There are top IDF officials who are more concerned about the threat to Israel from the International Court of Justice than they are from the International Criminal Court, according to military sources.
It is unknown how universal this view is among top Israeli officials, but it is not an isolated view and could be said to be based on the huge amounts of time and energy that Israel is pouring into responding to a March 12 ICJ deadline for the Jewish state to respond to genocide charges.
One reason that IDF sources believe the ICJ could be worse than the ICC is because of the charge of genocide itself versus individual war crimes.
For the ICC, war crimes can be limited to an individual or to a limited series of events, but the ICJ can only issue a verdict of genocide if it decides that there is a systematic nationwide effort to perpetrate mass killing.
While genocide is much harder to prove than an individual war crime or a small series of such crimes, if proven, IDF sources warn that the consequences for Israel’s reputation of an ICJ genocide verdict, and the resultant diplomatic and economic fallout, could be much more severe and last for decades.
Confronting the ICJ challenge
In confronting the ICJ challenge, some non-legal military officials have warned that their job has not been made easier by the lack of organized, coherent, and systematic global messaging coming from the government.
Rather, IDF sources cautioned that the messages coming from senior Israeli officials are often chaotic, and those from some officials undermine significant hard work by the military to build trust and credibility worldwide.
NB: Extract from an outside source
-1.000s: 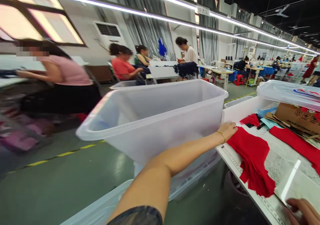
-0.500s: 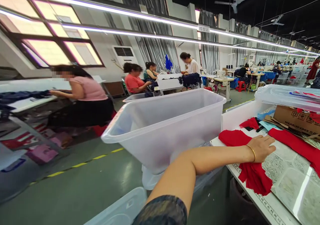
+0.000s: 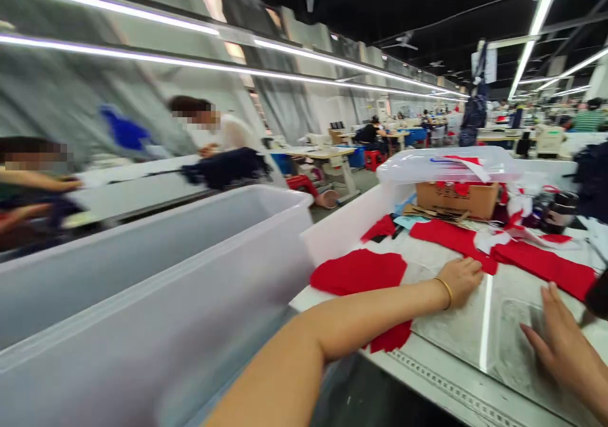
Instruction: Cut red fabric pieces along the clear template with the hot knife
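My left hand (image 3: 460,282), with a gold bracelet at the wrist, lies on the table. Its fingers are stretched out at the near edge of a long red fabric strip (image 3: 444,234); no grip on the cloth shows. Under and beside the left forearm are a red fabric piece (image 3: 358,271) and another red piece (image 3: 392,338), partly covered by the arm. At the right, my right hand (image 3: 565,338) is over the clear-covered tabletop (image 3: 456,332), thumb and fingers apart, holding nothing. Beyond it lies a folded red strip (image 3: 544,262).
A large translucent bin (image 3: 237,268) stands left of the table. Behind the fabric are a cardboard box (image 3: 456,200), a clear plastic lid (image 3: 446,165) and a dark jar (image 3: 559,211). A measuring tape (image 3: 441,376) runs along the front edge. Co-workers sit and stand beyond the bin.
The view has swung right, blurring the left side. My left hand has come to the near edge of the long red strip. My right hand has entered at the right.
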A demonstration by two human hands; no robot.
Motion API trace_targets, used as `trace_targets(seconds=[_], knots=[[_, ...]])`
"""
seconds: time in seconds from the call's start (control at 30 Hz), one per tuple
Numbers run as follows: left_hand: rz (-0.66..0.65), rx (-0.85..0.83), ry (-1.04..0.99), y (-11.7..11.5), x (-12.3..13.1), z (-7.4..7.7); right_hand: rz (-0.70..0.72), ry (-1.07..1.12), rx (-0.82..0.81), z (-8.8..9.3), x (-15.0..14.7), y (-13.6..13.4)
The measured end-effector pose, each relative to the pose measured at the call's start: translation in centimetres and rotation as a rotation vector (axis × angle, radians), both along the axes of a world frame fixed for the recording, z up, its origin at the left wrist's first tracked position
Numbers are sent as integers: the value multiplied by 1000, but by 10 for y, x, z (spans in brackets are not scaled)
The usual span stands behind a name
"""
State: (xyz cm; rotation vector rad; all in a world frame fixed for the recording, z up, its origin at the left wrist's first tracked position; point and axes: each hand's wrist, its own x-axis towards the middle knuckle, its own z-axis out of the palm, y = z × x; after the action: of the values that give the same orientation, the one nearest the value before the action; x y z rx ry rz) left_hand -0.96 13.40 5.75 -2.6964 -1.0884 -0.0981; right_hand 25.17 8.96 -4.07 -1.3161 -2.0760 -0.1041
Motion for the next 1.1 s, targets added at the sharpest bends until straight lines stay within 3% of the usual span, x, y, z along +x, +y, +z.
trace_targets(seconds=[0.1,0.23,0.43,0.6,1.1], knots=[[-6,-18,-36,17,15,-9,-116,-23,-13,9,-8,-2],[55,-35,-46,35,33,-14,-105,-18,-71,17,-10,-3],[213,-37,-44,66,52,-9,-85,46,-205,27,-5,-10],[257,-51,-71,87,63,-4,-115,73,-272,37,-7,-15],[115,-62,-86,77,42,7,-90,106,-261,44,-9,-17]])
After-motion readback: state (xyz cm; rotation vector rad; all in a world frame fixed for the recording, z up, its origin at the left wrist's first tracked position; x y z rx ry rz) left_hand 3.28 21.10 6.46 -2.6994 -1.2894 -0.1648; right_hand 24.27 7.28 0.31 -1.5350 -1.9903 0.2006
While army sources would not name specific officials, National Security Minister Itamar Ben-Gvir and Finance Minister Bezalel Smotrich have been lightning rods throughout their terms, with many democratic countries banning them from visiting.
Although Defense Minister Israel Katz has not been publicly banned, he has angered foreign countries with some of his statements, including officials in the Trump administration, and has generally had a less influential global profile than his predecessors.
IDF officials sometimes see a provocative statement from some Israeli political officials, and would then fatalistically go on with their work, trying to improve Israel’s reputation by improving the Palestinians’ situation, knowing that the country would inevitably be hit with more anger in response to the statement.
Confronting false narratives
For much of the war, the military has also said that, beyond a few extreme incidents, it didn’t receive much consistent help from the Foreign Ministry and the Prime Minister’s Office in truly combating the anti-Israel war crimes narrative.
Further, IDF sources said that anytime Israel temporarily did a good job confronting false narratives or exaggerations against it, there was no follow-through, especially regarding starvation allegations.
The army hopes that the large comprehensive response being sent to the ICJ will make some impact regarding how Israel and its military are perceived globally.
On the flipside, IDF sources said that a number of humanitarian aid workers on the ground have admitted that many of the accusations of war crimes or starvation propagated by their bosses back at headquarters have been disproven.
These aid workers have indicated to the military that a lot of the messaging about war crimes at the top is impacted by broader political concerns, mainly to pressure Israel to end the war no matter the cost, including ignoring Hamas’s ongoing strength and how many Israeli hostages would be returned.
One of the largest examples from the war, where Israel was accused of massive war crimes, which never transpired, was the evacuation of Rafah in May 2025, the IDF said.
After being told that it would take several months to properly evacuate the Gazan civilian population from Rafah to avoid massive deaths all at once, the IDF managed to evacuate nearly the entire civilian population in around a week, it stated.
At some point, some American officials told the military that each tent for a Rafah evacuee should be pre-labeled for specific family members.
In response, the IDF said that this is not how such a situation would work in Gaza, and while many tents were provided for evacuees, they were not specifically labeled, and many of them simply brought their own tents with them.